Aug 5 (Reuters) - New York Stock Exchange parent ICE
has became the second index provider to leave the
European Union's joint debt out of its government bond indexes,
a further setback for the bloc's ambitions to be treated like a
state by investors.
Investors consulted who argued against the change said other
supranational or agency borrowers also issue debt on behalf of
governments, while not being governments themselves, ICE said in
a notice published on Friday.
Transparency and consistenty were also raised as concerns,
as classifying the EU as a sovereign would raise questions about
similar borrowers such as euro zone bailout fund the European
Stability Mechanism, ICE added.
"We will continue to monitor investor views on this
topic and would consider future consultations if consensus
builds in support of a change," the statement said.
Another index provider, MSCI, said in June it would leave
joint EU bonds out of its government bond indexes, leading to a
sell off in the debt.

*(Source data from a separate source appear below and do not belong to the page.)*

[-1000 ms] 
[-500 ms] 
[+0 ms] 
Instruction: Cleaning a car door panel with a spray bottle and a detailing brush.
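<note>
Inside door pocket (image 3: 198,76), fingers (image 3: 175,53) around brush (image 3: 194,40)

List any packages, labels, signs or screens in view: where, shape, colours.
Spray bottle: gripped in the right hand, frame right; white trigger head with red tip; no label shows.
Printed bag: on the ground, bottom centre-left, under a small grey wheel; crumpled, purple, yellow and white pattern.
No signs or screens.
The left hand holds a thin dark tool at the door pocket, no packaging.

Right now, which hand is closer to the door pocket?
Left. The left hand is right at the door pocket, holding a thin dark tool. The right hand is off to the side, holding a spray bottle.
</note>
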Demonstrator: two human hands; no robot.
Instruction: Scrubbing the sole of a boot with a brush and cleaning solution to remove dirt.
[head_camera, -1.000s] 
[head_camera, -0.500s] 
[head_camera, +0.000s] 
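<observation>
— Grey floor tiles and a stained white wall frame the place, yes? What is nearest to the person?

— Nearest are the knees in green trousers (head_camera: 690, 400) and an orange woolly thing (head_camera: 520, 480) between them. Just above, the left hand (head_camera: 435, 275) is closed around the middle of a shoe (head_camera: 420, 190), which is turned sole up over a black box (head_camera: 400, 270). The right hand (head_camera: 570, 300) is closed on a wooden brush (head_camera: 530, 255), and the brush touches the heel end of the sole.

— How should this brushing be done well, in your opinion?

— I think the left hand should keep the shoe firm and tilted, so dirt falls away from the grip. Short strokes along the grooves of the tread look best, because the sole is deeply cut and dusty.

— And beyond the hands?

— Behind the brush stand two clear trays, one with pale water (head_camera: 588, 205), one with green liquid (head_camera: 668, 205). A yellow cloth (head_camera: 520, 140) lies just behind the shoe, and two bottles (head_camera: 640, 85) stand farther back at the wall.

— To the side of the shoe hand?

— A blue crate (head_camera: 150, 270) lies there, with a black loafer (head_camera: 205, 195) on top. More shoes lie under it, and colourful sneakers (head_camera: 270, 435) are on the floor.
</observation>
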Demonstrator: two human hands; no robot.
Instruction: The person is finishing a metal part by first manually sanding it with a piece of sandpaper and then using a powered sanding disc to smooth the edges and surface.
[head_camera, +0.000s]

MSCI plans to revisit its decision next
year.
Meanwhile, for investors who do wish to include the EU's
debt in their benchmarks, ICE has created European Union bond
indexes, which include debt from euro governments and the EU
itself.
The EU, which expects to raise over 700 billion euros in
common debt with the backing of members states by 2026 to
finance a COVID recovery fund, has quickly become one of the
biggest borrowers in global bond markets.
EU officials have been pushing for the bonds, currently
classified as supranational debt, to be included in government
bond indexes.
The bloc has said index inclusion is the "single most
important remaining step" to align its debt with governments.
Funds tracking the indexes would effectively become forced
buyers, boosting demand and liquidity.